Recorded data:
Content starts

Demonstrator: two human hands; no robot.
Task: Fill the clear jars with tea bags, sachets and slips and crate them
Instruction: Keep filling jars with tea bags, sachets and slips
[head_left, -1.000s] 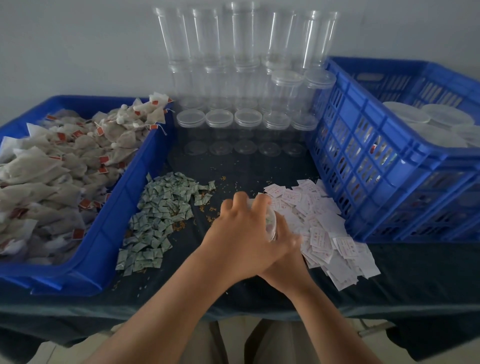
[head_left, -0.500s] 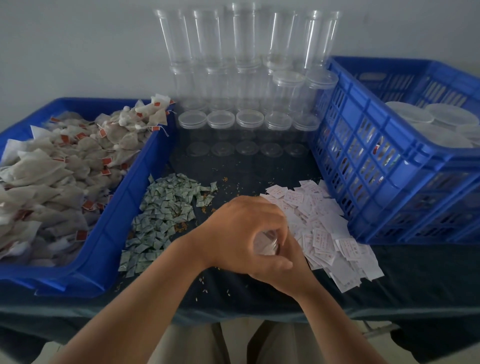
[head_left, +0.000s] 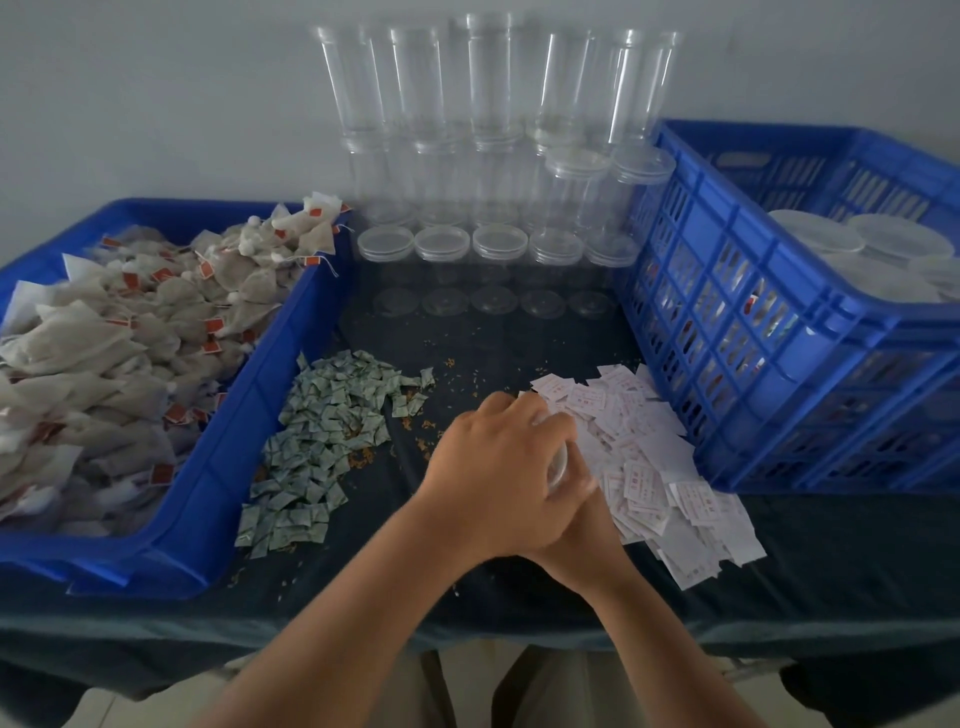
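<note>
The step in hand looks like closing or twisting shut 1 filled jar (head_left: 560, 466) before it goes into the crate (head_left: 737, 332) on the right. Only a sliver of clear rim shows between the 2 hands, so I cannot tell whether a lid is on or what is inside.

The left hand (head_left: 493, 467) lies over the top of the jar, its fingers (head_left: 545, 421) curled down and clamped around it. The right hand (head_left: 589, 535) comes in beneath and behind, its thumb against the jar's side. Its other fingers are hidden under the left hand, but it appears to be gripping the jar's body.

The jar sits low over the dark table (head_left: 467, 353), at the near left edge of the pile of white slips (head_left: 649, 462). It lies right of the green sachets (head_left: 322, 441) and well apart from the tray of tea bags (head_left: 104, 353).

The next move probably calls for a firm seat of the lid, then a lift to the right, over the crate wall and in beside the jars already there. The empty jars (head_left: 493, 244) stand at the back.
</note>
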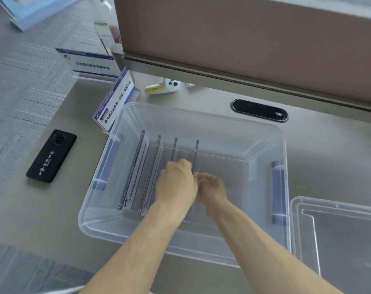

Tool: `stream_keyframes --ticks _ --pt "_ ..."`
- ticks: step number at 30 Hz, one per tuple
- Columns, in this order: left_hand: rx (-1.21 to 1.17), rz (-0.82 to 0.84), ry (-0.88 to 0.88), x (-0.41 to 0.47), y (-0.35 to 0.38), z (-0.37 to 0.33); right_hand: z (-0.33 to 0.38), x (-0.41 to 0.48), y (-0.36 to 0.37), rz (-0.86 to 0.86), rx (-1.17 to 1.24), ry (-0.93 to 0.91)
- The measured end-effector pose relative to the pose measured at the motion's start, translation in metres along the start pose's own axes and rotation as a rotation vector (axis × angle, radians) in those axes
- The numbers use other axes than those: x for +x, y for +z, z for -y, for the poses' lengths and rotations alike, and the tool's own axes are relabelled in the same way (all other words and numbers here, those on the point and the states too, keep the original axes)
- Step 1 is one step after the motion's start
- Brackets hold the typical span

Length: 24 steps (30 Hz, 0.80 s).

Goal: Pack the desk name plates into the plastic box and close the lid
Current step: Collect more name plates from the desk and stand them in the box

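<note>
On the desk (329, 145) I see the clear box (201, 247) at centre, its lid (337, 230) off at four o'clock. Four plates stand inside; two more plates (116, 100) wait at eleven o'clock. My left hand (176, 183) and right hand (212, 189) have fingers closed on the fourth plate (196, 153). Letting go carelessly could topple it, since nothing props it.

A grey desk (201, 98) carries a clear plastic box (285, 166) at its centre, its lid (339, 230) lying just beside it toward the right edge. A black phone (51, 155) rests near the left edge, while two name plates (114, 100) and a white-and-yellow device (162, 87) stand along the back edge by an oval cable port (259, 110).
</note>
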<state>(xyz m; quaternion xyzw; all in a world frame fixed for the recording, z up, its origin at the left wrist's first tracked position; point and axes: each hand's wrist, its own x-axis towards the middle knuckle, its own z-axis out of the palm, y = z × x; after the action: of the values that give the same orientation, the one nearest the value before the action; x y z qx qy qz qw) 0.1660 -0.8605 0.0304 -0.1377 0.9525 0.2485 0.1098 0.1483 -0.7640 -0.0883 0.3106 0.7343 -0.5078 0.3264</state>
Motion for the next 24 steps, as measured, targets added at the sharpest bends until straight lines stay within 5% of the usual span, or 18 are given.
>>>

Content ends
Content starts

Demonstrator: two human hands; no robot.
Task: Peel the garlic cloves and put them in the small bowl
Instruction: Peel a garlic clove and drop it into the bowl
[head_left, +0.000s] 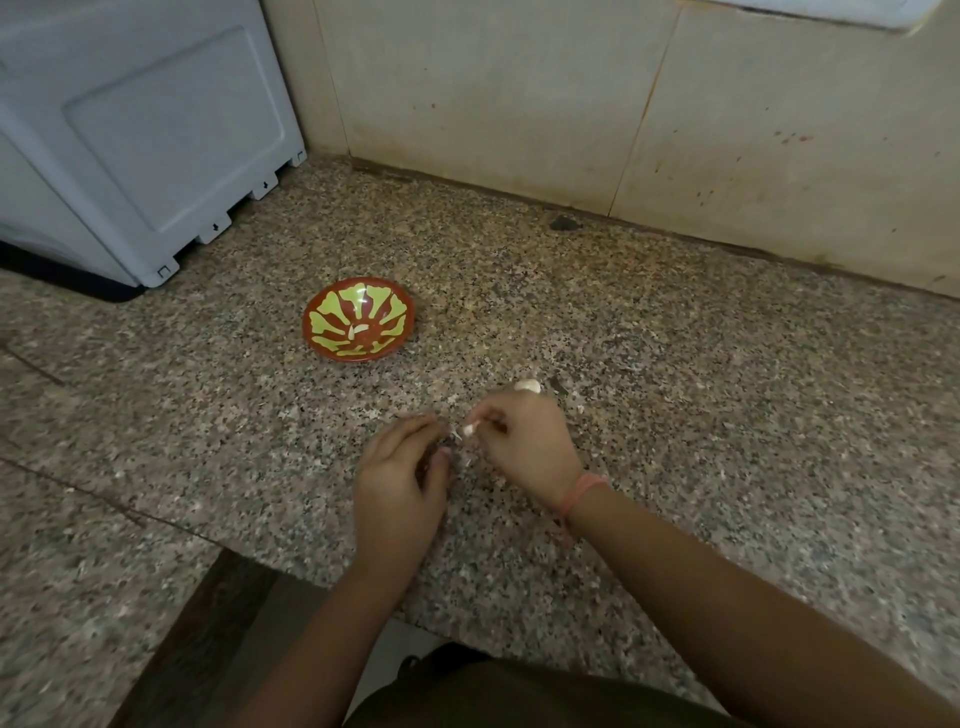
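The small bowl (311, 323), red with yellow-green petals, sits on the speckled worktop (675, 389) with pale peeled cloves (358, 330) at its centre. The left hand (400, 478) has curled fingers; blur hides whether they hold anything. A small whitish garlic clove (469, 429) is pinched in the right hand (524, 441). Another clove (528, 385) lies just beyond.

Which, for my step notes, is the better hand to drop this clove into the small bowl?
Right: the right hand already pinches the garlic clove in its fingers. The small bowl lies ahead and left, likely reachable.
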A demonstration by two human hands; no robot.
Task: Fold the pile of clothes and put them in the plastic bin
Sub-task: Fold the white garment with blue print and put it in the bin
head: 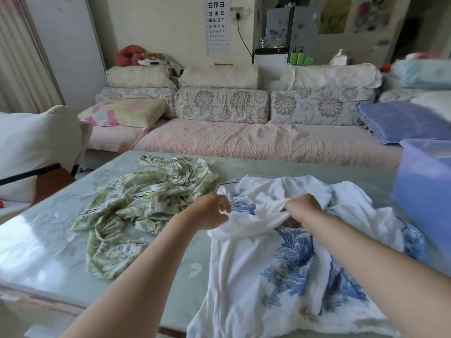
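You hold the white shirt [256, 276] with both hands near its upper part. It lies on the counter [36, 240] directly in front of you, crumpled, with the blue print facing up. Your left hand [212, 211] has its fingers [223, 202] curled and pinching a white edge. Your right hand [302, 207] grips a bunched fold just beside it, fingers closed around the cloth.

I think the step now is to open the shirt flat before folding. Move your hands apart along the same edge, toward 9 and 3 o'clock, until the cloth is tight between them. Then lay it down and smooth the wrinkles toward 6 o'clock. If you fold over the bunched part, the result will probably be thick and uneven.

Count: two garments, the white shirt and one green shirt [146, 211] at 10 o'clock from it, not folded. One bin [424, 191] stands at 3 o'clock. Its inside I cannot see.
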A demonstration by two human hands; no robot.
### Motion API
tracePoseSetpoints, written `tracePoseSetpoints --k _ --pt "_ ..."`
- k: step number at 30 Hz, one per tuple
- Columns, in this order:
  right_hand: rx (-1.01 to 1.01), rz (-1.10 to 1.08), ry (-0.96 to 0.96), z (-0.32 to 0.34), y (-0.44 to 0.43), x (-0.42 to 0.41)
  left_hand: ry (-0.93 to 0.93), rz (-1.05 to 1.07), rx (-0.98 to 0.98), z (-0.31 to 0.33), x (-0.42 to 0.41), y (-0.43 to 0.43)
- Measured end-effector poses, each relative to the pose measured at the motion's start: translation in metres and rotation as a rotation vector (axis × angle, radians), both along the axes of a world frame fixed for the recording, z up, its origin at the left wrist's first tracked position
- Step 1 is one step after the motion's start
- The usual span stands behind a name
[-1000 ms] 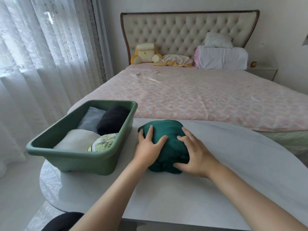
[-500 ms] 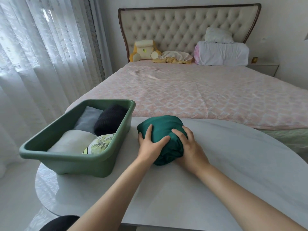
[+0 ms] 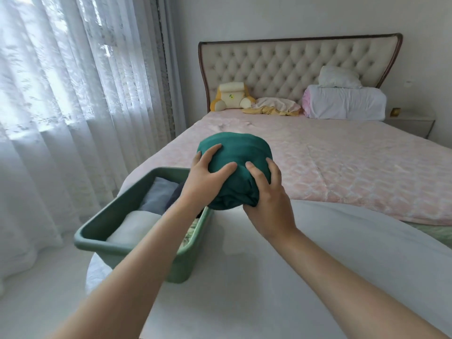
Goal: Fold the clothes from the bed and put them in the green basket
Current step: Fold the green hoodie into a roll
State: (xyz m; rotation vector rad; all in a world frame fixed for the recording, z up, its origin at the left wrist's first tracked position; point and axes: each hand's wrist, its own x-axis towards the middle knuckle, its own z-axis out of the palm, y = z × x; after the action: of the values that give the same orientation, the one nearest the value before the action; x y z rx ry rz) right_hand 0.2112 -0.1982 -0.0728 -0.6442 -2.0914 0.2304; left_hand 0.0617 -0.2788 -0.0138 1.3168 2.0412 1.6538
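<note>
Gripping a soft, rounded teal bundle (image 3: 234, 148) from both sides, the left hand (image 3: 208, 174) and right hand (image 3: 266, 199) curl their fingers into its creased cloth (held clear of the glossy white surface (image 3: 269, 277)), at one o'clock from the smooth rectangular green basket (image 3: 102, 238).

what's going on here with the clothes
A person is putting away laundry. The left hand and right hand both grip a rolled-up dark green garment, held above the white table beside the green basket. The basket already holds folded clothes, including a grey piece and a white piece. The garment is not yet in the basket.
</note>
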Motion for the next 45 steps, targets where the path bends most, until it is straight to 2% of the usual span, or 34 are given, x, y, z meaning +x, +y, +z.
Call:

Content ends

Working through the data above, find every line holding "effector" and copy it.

▶ [The completed task]:
- The measured end-effector pose relative to the pose measured at the motion's start, translation in metres along the start pose's own axes and rotation as a rotation vector (axis × angle, radians) in those axes
- Measured end-effector poses, each relative to the pose measured at the motion's start: translation in metres and rotation as a rotation vector (axis × angle, radians), both along the axes of a world frame fixed for the recording, z up, its origin at the left wrist's first tracked position

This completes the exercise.